Was nun? Die Polizei einzuschalten schien ihr zu gefährlich. Ob sie wirklich beobachtet wurde? Sie sah niemanden, der ihr folgte, aber vielleicht gingen ihre Verfolger nur geschickt vor. Offenbar hatte sie über die Notizen von Hugh Informationen in die Hände bekommen, die für jemanden von großer Bedeutung waren. Will hatte ihr geholfen, sie zu entschlüsseln, und dafür mit seinem Leben gebüßt. Hugh hatte sicher ebenfalls versucht, mehr herauszubekommen. Wo war die Verbindung? Dieses Blatt musste Informationen enthalten, die so belastend waren, dass jemand nicht nur Will, sondern auch gänzlich unbeteiligte Studenten getötet hatte.

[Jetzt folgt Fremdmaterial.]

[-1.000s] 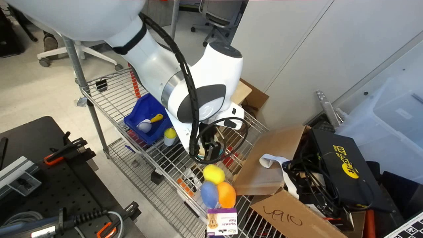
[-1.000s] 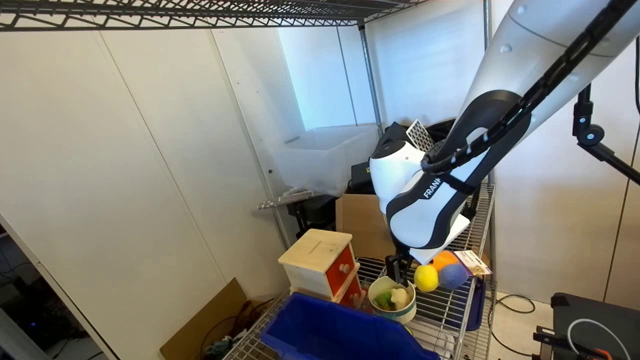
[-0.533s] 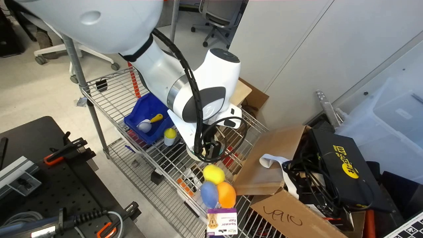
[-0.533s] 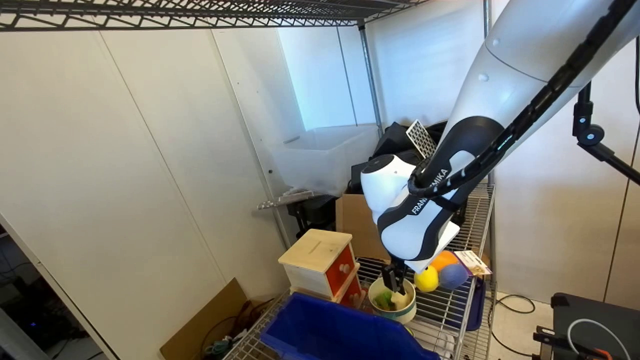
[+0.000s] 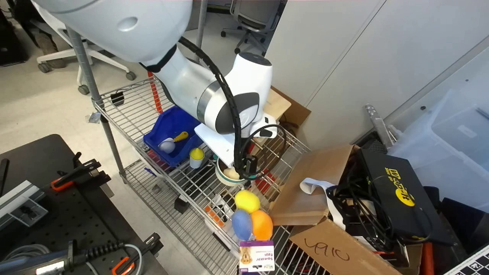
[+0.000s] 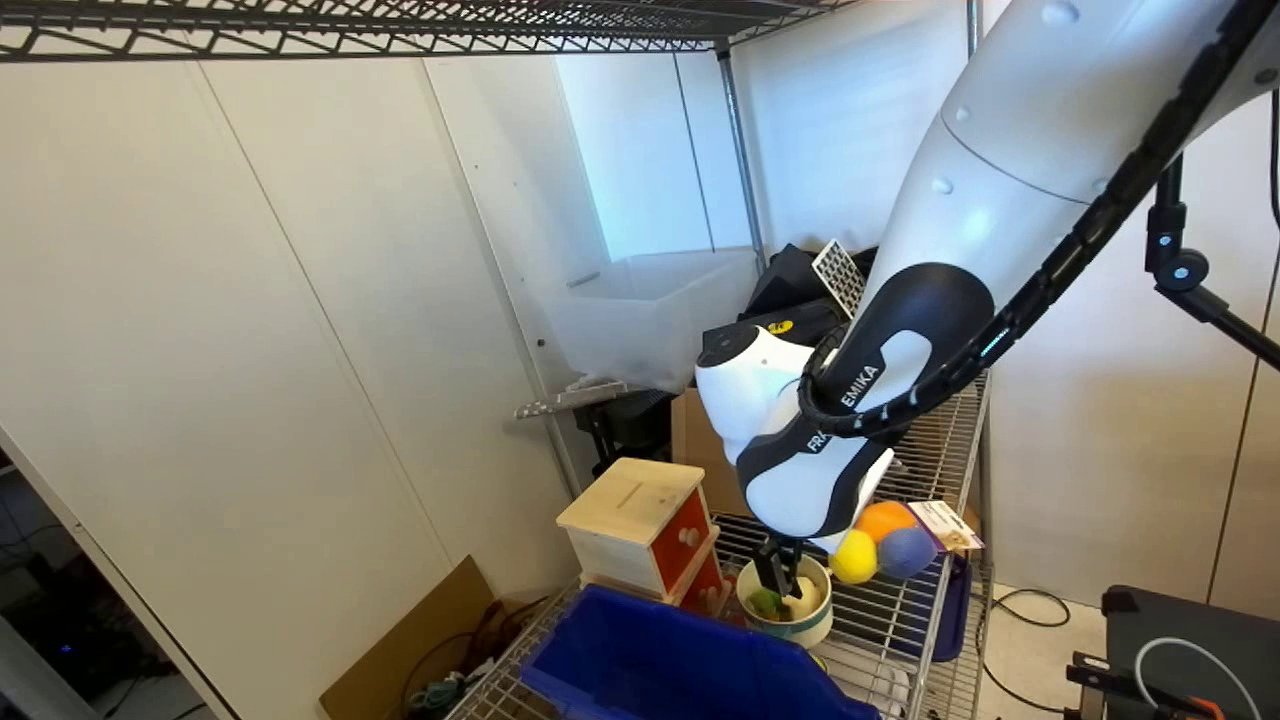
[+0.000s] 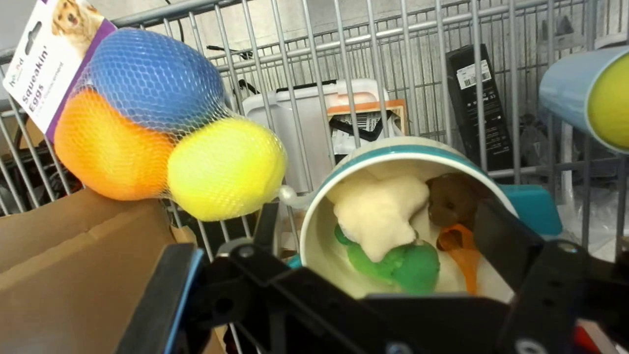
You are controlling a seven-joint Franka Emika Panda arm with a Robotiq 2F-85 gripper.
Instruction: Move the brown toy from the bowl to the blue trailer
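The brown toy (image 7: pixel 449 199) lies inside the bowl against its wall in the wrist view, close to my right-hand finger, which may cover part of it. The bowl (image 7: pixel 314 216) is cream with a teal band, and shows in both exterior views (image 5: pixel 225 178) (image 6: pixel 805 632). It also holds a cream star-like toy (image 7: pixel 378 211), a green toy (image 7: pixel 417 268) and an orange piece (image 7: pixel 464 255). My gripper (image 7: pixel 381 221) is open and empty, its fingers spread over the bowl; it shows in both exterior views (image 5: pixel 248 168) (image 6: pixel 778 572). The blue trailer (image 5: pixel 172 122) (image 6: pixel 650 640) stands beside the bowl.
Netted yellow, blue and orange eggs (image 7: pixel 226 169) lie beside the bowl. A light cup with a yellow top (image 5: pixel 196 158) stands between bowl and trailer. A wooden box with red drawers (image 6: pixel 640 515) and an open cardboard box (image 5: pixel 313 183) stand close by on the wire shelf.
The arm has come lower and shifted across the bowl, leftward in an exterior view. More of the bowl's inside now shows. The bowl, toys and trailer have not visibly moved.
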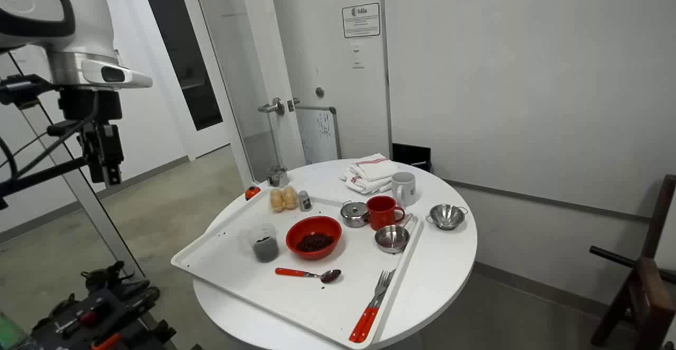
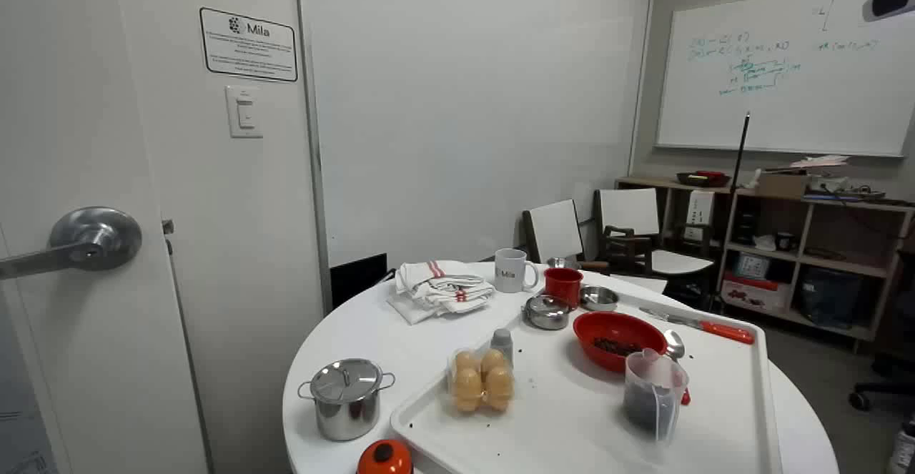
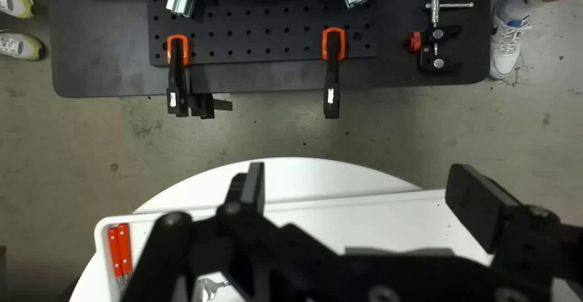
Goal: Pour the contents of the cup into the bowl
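The cup (image 1: 265,248), translucent with a grey lower part, stands upright on the white tray; it also shows in an exterior view (image 2: 652,404). The wide red bowl (image 1: 313,255) stands close beside it with dark small pieces inside; it also shows in an exterior view (image 2: 595,347). My gripper (image 1: 107,175) hangs high at the left, well away from both. In the wrist view the gripper (image 3: 357,186) has its fingers wide apart with nothing between them. Cup and bowl do not show in the wrist view; the gripper body covers its lower part.
On the tray (image 1: 232,286) are a spoon (image 1: 330,276), fork and knife (image 1: 369,313), egg carton (image 2: 482,381), grey shaker (image 1: 304,201), lidded pot (image 1: 354,214), red mug (image 1: 381,211) and small pan (image 1: 392,239). A steel pot (image 2: 347,402) stands outside it. Orange clamps (image 3: 334,44) mark the base table's edge.
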You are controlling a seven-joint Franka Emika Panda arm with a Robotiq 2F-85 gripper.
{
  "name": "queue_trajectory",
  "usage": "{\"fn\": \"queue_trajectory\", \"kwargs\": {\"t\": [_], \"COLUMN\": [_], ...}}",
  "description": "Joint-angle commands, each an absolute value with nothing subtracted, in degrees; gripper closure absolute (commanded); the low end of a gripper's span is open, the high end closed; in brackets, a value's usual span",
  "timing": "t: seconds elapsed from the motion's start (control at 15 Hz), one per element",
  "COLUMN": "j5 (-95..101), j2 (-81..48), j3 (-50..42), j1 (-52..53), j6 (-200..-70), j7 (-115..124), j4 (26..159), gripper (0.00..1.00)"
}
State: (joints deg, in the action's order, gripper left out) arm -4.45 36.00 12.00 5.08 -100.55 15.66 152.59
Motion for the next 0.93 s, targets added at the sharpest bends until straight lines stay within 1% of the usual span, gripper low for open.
{"fn": "queue_trajectory", "kwargs": {"t": [0.0, 0.13, 0.6, 0.87], "j5": [-4.2, -4.8, -4.2, -6.9], "j2": [35.9, 36.4, 36.0, 35.2], "j3": [11.6, 11.4, 11.5, 12.7], "j1": [5.4, 5.3, 5.4, 2.7], "j6": [-100.4, -101.9, -101.0, -108.6], "j7": [15.8, 16.4, 15.8, 27.8], "j4": [152.5, 152.9, 152.5, 153.0], "gripper": [0.00, 0.00, 0.00, 0.00]}}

Constance hatte große Angst, Hugh nie mehr wiederzusehen. Es war nicht das erste Mal, dass sie Drohungen erhielt. In ihrem Job war sie an so etwas gewöhnt. Vor ihrem ersten Auslandseinsatz hatte man ihr gesagt, dass man nicht zu viel auf solche Einschüchterungsversuche geben sollte, hinter denen häufig gar nichts steckte. Wenn sie allerdings konkreter wurden, hieß es, konsequent zu handeln. Der Tod von Will zeigte, dass dies keine leeren Drohungen waren. Doch im Augenblick wusste sie nicht, ob sie das Leben von Hugh in Gefahr brachte, wenn sie mehr herauszufinden versuchte.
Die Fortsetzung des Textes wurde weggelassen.